Work required: Go through the data and copy every line exactly, but not the images.

Collection entries:
━━━━━━━━

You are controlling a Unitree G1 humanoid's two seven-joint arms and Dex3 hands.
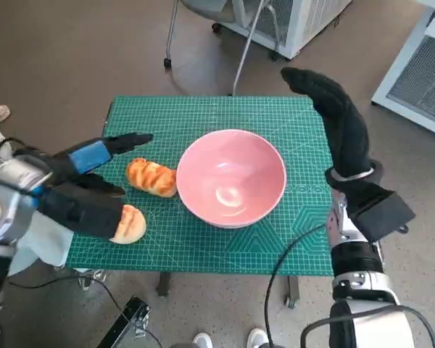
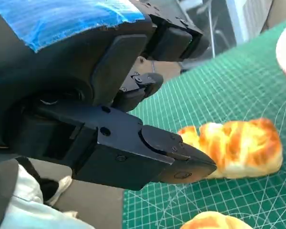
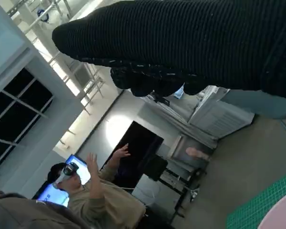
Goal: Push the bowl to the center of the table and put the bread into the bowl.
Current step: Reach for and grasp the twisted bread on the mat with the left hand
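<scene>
A pink bowl (image 1: 232,177) stands empty near the middle of the green cutting mat (image 1: 290,116). Left of it lies a golden bread roll (image 1: 151,177), about a finger's width from the rim. A second roll (image 1: 130,225) lies nearer the mat's front left edge, partly under my left hand (image 1: 80,181). That hand hovers over the mat's left side, fingers spread and holding nothing. The left wrist view has its fingers (image 2: 171,157) just short of the first roll (image 2: 238,145). My right hand (image 1: 341,123) is raised beside the bowl's right side, stretched flat and empty.
Chair legs (image 1: 203,36) and white cabinets (image 1: 297,22) stand beyond the table's far edge. A person's shoes (image 1: 228,339) show at the near edge. A black cable (image 1: 290,268) hangs by my right arm. A person wearing a headset (image 3: 81,191) sits in the right wrist view.
</scene>
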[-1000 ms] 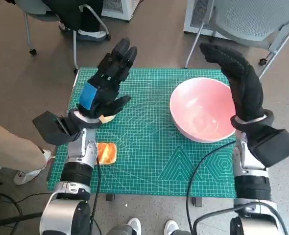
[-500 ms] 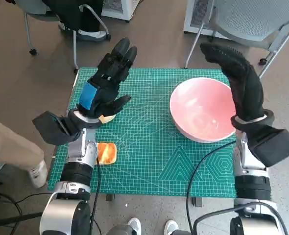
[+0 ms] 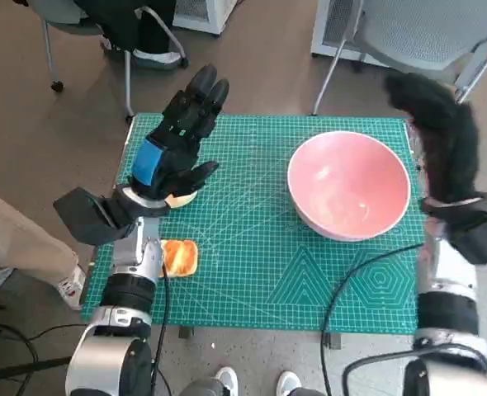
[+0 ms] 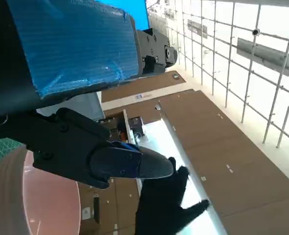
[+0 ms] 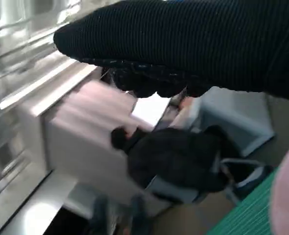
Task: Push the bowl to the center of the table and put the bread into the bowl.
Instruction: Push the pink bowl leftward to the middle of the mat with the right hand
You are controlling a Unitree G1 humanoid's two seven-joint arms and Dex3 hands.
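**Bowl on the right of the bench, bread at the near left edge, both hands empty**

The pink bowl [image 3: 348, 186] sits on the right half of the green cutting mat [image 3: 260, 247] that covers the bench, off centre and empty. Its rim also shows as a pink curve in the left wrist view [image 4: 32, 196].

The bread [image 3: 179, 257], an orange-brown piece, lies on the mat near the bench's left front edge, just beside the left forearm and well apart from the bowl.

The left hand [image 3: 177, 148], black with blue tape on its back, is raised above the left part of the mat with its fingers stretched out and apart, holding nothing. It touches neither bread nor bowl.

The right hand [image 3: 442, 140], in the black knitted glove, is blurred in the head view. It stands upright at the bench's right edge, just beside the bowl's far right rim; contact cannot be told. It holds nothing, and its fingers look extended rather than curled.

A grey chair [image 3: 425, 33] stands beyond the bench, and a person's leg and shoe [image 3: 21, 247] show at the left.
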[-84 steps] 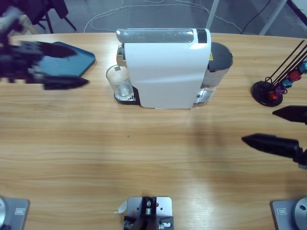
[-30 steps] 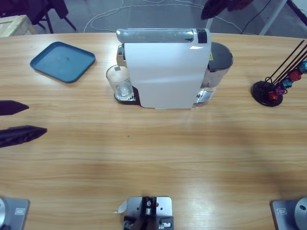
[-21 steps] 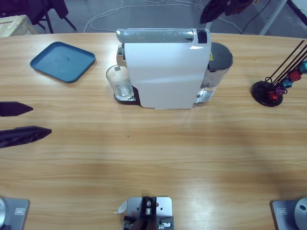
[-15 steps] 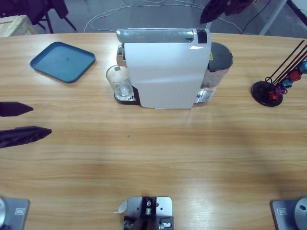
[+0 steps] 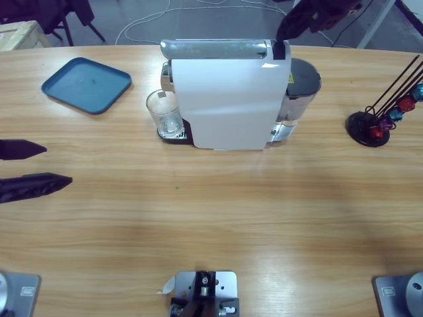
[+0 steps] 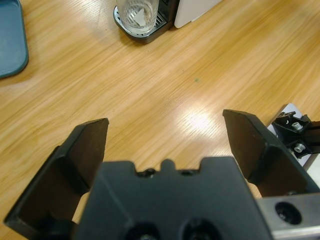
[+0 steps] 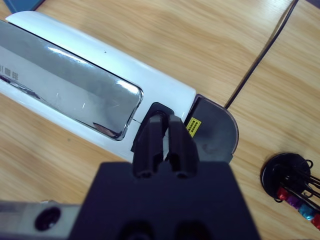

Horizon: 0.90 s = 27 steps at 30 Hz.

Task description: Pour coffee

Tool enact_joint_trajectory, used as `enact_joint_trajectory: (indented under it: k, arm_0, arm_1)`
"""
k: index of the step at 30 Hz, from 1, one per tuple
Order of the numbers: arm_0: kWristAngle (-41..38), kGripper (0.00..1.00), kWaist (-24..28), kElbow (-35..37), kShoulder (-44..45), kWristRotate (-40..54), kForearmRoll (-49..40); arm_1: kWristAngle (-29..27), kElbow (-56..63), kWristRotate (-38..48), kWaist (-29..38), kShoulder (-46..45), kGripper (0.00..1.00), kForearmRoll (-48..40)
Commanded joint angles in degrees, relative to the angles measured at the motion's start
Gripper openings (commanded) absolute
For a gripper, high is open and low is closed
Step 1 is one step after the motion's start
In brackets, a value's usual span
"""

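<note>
Coffee isn't discernible; the coffee machine (image 5: 225, 92) stands mid-table near the far edge, the glass (image 5: 164, 113) at its spout. The left gripper (image 5: 33, 166), spread wide, hovers by the left edge. The right gripper (image 7: 162, 131), pressed together, meets the machine's top rear.

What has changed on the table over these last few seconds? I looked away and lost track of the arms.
The left gripper swung from the blue tray toward the table's near-left edge, jaws open. The right gripper left the right edge and crossed behind the coffee machine, now shut, tips over the machine's rear top. The glass, tray and capsule stand stayed put.
</note>
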<state>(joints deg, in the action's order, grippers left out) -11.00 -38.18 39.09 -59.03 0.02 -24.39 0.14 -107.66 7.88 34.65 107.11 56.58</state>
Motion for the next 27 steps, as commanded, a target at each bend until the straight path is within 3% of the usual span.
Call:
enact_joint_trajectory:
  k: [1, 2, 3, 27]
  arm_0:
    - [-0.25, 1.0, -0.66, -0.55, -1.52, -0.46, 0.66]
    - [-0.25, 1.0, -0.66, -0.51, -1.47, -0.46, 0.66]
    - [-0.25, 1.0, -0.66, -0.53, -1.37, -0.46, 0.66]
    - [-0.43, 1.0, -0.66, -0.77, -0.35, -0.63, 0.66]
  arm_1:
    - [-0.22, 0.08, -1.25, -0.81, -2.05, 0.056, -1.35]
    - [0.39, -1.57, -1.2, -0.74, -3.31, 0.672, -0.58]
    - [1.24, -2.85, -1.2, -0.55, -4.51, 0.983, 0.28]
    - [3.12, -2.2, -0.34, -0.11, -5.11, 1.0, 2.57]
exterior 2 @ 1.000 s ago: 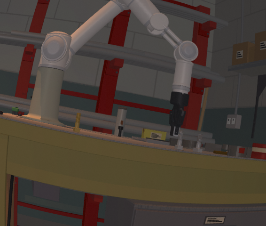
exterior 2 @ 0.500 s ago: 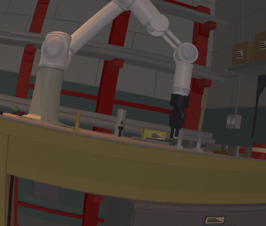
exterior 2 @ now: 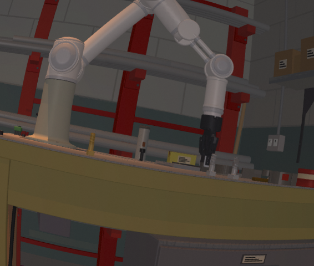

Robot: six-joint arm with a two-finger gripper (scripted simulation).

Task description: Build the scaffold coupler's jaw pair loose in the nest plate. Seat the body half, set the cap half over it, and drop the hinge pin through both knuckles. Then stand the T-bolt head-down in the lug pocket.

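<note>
A grey T-bolt (exterior 2: 211, 166) stands head-down near the front edge of the bench, and my gripper (exterior 2: 208, 160) is down around its threaded shank, open and holding nothing. A second grey bolt (exterior 2: 234, 170) stands just to its right. A brass bolt (exterior 2: 91, 144) stands far to the left near the arm's base. The nest plate (exterior 2: 177, 166) lies low behind the bolt, and its pockets are hidden by the bench edge.
Behind the work stand red scaffold posts and grey tubes. On the bench are a yellow box (exterior 2: 181, 158), a white cylinder (exterior 2: 143, 143), a red tin (exterior 2: 310, 177) and small grey blocks at the right.
</note>
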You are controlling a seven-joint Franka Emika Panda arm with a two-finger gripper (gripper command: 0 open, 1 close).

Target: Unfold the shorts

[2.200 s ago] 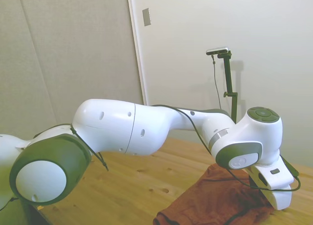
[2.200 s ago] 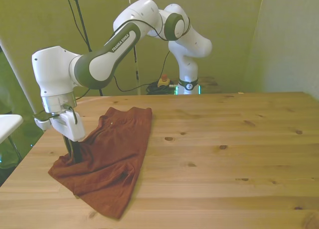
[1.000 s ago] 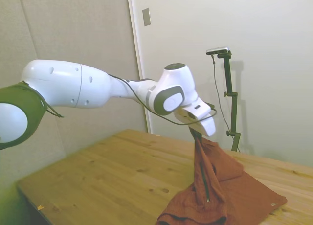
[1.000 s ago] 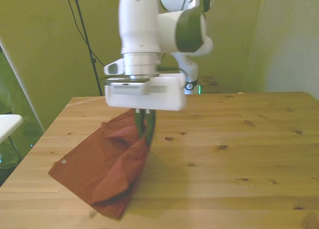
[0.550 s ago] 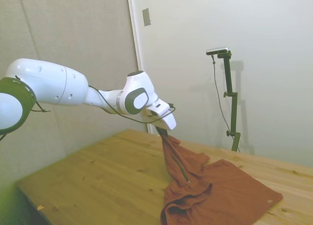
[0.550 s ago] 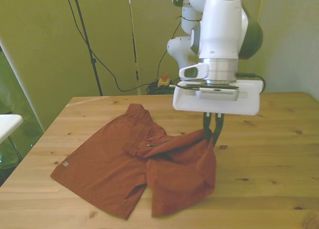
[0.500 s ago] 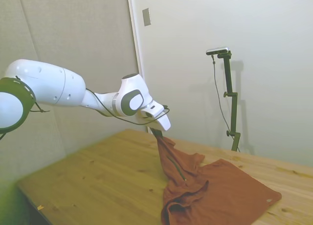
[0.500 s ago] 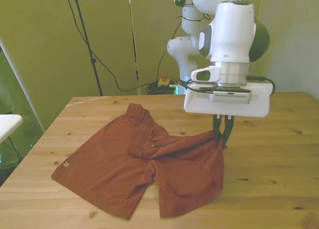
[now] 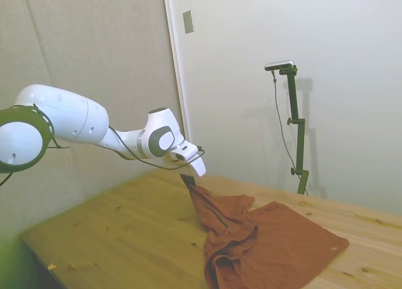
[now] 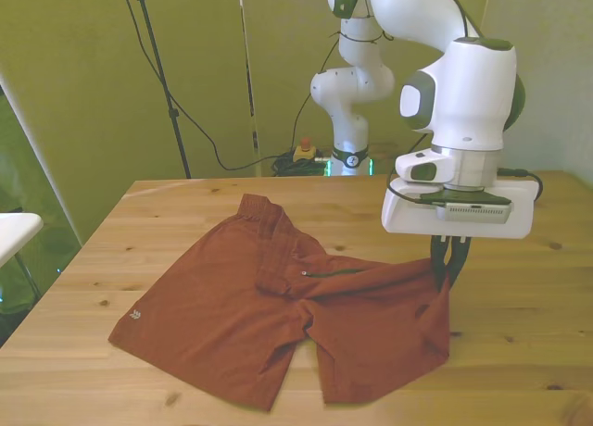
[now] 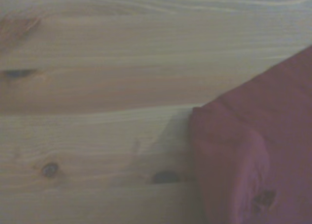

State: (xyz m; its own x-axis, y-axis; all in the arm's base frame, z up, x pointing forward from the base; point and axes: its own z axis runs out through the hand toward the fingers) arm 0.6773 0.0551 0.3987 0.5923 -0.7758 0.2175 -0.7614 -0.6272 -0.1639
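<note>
The gripper (image 10: 448, 270) pinched one leg of the shorts (image 10: 278, 319) at the front view's right, lifting it off the table (image 10: 519, 333). The unfolding looked nearly finished; next it would need lowering and releasing.

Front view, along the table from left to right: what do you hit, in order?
Flat leg of the shorts → waistband bunch → lifted leg → gripper pinching its corner → bare table.
</note>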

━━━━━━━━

Written response:
You are controlling a Unitree G1 humanoid's two seven-joint arms and Dex3 hands.
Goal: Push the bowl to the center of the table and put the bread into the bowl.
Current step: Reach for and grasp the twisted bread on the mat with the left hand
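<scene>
A pink bowl (image 1: 232,177) stands empty near the middle of the green cutting mat (image 1: 290,116). Left of it lies a golden bread roll (image 1: 151,177), about a finger's width from the rim. A second roll (image 1: 130,225) lies nearer the mat's front left edge, partly under my left hand (image 1: 80,181). That hand hovers over the mat's left side, fingers spread and holding nothing. The left wrist view has its fingers (image 2: 171,157) just short of the first roll (image 2: 238,145). My right hand (image 1: 341,123) is raised beside the bowl's right side, stretched flat and empty.
Chair legs (image 1: 203,36) and white cabinets (image 1: 297,22) stand beyond the table's far edge. A person's shoes (image 1: 228,339) show at the near edge. A black cable (image 1: 290,268) hangs by my right arm. A person wearing a headset (image 3: 81,191) sits in the right wrist view.
</scene>
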[-1000 ms] 
[-500 ms] 
[+0 ms] 
[+0 ms] 
[+0 ms] 
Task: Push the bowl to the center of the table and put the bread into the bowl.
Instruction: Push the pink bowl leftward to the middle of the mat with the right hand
You are controlling a Unitree G1 humanoid's two seven-joint arms and Dex3 hands.
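**Bowl on the right of the bench, bread at the near left edge, both hands empty**

The pink bowl [image 3: 348, 186] sits on the right half of the green cutting mat [image 3: 260, 247] that covers the bench, off centre and empty. Its rim also shows as a pink curve in the left wrist view [image 4: 32, 196].

The bread [image 3: 179, 257], an orange-brown piece, lies on the mat near the bench's left front edge, just beside the left forearm and well apart from the bowl.

The left hand [image 3: 177, 148], black with blue tape on its back, is raised above the left part of the mat with its fingers stretched out and apart, holding nothing. It touches neither bread nor bowl.

The right hand [image 3: 442, 140], in the black knitted glove, is blurred in the head view. It stands upright at the bench's right edge, just beside the bowl's far right rim; contact cannot be told. It holds nothing, and its fingers look extended rather than curled.

A grey chair [image 3: 425, 33] stands beyond the bench, and a person's leg and shoe [image 3: 21, 247] show at the left.
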[-84 steps] 
[-30 steps] 
[-21 steps] 
[-15 steps] 
[+0 steps] 
[+0 steps] 
[+0 steps] 

Horizon: 0.90 s = 27 steps at 30 Hz.

Task description: Pour coffee

Tool enact_joint_trajectory, used as `enact_joint_trajectory: (indented under it: k, arm_0, arm_1)`
"""
k: index of the step at 30 Hz, from 1, one per tuple
Order of the numbers: arm_0: kWristAngle (-41..38), kGripper (0.00..1.00), kWaist (-24..28), kElbow (-35..37), kShoulder (-44..45), kWristRotate (-40..54), kForearmRoll (-49..40); arm_1: kWristAngle (-29..27), kElbow (-56..63), kWristRotate (-38..48), kWaist (-29..38), kShoulder (-46..45), kGripper (0.00..1.00), kForearmRoll (-48..40)
Commanded joint angles in degrees, relative to the angles measured at the motion's start
Gripper openings (commanded) absolute
For a gripper, high is open and low is closed
Step 1 is one step after the motion's start
In brackets, a value's usual span
"""

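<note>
Coffee isn't discernible; the coffee machine (image 5: 225, 92) stands mid-table near the far edge, the glass (image 5: 164, 113) at its spout. The left gripper (image 5: 33, 166), spread wide, hovers by the left edge. The right gripper (image 7: 162, 131), pressed together, meets the machine's top rear.

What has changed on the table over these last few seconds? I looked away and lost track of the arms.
The left gripper swung from the blue tray toward the table's near-left edge, jaws open. The right gripper left the right edge and crossed behind the coffee machine, now shut, tips over the machine's rear top. The glass, tray and capsule stand stayed put.
</note>
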<state>(joints deg, in the action's order, grippers left out) -11.00 -38.18 39.09 -59.03 0.02 -24.39 0.14 -107.66 7.88 34.65 107.11 56.58</state>
Motion for the next 27 steps, as commanded, a target at each bend until the straight path is within 3% of the usual span.
Call:
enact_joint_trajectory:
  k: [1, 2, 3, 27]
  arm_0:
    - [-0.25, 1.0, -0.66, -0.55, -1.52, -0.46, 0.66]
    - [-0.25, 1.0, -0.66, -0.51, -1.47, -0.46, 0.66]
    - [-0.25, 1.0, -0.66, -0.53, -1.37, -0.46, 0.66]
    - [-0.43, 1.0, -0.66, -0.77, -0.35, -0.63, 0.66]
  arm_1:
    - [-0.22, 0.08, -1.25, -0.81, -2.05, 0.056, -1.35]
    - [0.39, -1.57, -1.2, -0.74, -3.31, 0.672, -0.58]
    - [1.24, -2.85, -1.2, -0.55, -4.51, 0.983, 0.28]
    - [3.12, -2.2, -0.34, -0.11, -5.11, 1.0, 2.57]
exterior 2 @ 1.000 s ago: 
exterior 2 @ 0.500 s ago: 
exterior 2 @ now: 

Robot: six-joint arm with a two-finger gripper (scripted simulation).

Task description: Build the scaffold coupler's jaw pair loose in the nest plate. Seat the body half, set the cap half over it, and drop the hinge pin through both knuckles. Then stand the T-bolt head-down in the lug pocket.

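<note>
A grey T-bolt (exterior 2: 211, 166) stands head-down near the front edge of the bench, and my gripper (exterior 2: 208, 160) is down around its threaded shank, open and holding nothing. A second grey bolt (exterior 2: 234, 170) stands just to its right. A brass bolt (exterior 2: 91, 144) stands far to the left near the arm's base. The nest plate (exterior 2: 177, 166) lies low behind the bolt, and its pockets are hidden by the bench edge.
Behind the work stand red scaffold posts and grey tubes. On the bench are a yellow box (exterior 2: 181, 158), a white cylinder (exterior 2: 143, 143), a red tin (exterior 2: 310, 177) and small grey blocks at the right.
</note>
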You are controlling a seven-joint Franka Emika Panda arm with a two-finger gripper (gripper command: 0 open, 1 close).

Target: Unfold the shorts

[2.200 s ago] 
[2.200 s ago] 
[1.000 s ago] 
[1.000 s ago] 
[0.550 s ago] 
[0.550 s ago] 
[0.500 s ago] 
[0.500 s ago] 
[now] 
[now] 
[now] 

State: (xyz m; its own x-axis, y-axis; all in the arm's base frame, z up, x pointing forward from the base; point and axes: its own z axis runs out through the hand toward the fingers) arm 0.6773 0.0551 0.3987 0.5923 -0.7758 0.2175 -0.7614 -0.6272 -0.1639
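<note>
The gripper (image 10: 448, 270) pinched one leg of the shorts (image 10: 278, 319) at the front view's right, lifting it off the table (image 10: 519, 333). The unfolding looked nearly finished; next it would need lowering and releasing.

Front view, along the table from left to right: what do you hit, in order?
Flat leg of the shorts → waistband bunch → lifted leg → gripper pinching its corner → bare table.
</note>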

The exercise is complete as it stands.